Mrs. D, who died on November 25, 2010, was succeeded by her two daughters, Mrs. M and Mrs. Y. She had taken out a life insurance policy designating Mrs. Y and her two children as beneficiaries. Considering the premiums paid on the life insurance manifestly exaggerated in relation to the estate, Mrs. M assigns her sister.

Grossly exaggerated premiums: definition

The life insurance contract allows you to transmit up to 152,500 euros to the people of your choice, without inheritance tax. These sums do not form part of the estate, ie the heritage to be shared between the heirs, which is then reduced. When these sums represent too large a part of the deceased’s estate, the heirs may feel aggrieved and contest the contract.

According to the insurance code, the manifestly exaggerated nature of the premiums paid by the subscriber of a life insurance contract is assessed at the time of their payment, with regard to the age of the subscriber, his financial and family situation as well as than the usefulness of the contract for him.

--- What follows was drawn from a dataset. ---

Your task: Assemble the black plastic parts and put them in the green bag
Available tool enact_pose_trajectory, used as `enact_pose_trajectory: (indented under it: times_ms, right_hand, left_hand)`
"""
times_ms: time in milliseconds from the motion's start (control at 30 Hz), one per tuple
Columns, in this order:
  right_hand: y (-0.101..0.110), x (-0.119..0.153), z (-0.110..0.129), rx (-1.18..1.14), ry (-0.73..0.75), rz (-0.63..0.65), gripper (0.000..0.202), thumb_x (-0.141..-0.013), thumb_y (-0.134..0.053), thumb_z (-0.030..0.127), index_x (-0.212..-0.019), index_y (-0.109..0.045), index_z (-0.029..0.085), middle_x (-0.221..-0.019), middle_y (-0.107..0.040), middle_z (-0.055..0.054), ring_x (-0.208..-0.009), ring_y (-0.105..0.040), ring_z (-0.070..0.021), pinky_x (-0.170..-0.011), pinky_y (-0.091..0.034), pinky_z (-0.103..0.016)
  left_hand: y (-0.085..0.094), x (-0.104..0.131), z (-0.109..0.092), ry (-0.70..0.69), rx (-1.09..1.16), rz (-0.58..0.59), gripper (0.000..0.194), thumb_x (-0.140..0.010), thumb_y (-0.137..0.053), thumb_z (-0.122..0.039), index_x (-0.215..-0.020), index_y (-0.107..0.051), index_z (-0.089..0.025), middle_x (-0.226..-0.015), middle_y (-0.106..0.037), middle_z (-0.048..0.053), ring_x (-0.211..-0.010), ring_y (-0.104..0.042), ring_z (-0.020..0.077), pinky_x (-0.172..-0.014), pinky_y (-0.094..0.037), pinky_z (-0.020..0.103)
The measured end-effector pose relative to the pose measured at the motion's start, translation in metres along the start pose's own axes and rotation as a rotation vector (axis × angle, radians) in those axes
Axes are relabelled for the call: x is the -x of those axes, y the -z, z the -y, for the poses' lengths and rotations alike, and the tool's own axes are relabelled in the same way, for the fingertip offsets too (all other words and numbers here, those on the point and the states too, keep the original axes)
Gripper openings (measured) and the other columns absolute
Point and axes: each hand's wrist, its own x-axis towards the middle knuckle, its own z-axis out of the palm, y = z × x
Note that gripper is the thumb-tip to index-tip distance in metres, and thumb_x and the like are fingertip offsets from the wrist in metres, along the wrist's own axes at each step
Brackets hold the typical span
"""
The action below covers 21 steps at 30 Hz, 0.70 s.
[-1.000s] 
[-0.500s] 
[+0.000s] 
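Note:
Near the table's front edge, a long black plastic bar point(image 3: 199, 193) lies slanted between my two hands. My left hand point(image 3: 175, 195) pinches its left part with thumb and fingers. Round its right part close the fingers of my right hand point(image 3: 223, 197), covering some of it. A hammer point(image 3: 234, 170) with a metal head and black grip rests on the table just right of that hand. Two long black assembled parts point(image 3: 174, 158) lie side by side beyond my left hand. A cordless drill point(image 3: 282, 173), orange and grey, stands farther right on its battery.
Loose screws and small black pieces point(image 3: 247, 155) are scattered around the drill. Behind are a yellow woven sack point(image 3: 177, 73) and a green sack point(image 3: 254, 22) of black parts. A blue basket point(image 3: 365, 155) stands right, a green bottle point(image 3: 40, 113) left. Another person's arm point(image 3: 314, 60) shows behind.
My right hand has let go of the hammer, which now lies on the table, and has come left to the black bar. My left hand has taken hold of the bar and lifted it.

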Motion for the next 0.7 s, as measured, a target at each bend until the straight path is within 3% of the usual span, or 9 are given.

The Court of Appeal dismisses Mrs M

The Court of Appeal dismissed Mrs. M’s claim, considering that the disputed premiums were not manifestly excessive. Indeed, their amount had been paid at the opening of the life insurance contract on March 11, 2006 by means of four checks for the total sum of 30,500 euros and the cash held by Mrs D when taking out this insurance contract. life insurance amounted to approximately 150,000 euros. Besides, she also owned her house and plots of land. According to the Court of Appeal, it does not therefore appear that the premiums paid on the insurance contract were manifestly exaggerated in relation to the subscriber’s income and assets on the date the contract was taken out.

Mrs. M then appeals in cassation.

The Court of Cassation overturns the judgment

The Court of Cassation noted that the judgment of the Court of Appeal did indeed take into account Mrs D’s financial situation at the time of the payment of the bonuses and noted that this point was not disputed by Mrs M. On the other hand, it did also found that the judgment had not taken into account the family situation, age and usefulness for Ms D of these operations.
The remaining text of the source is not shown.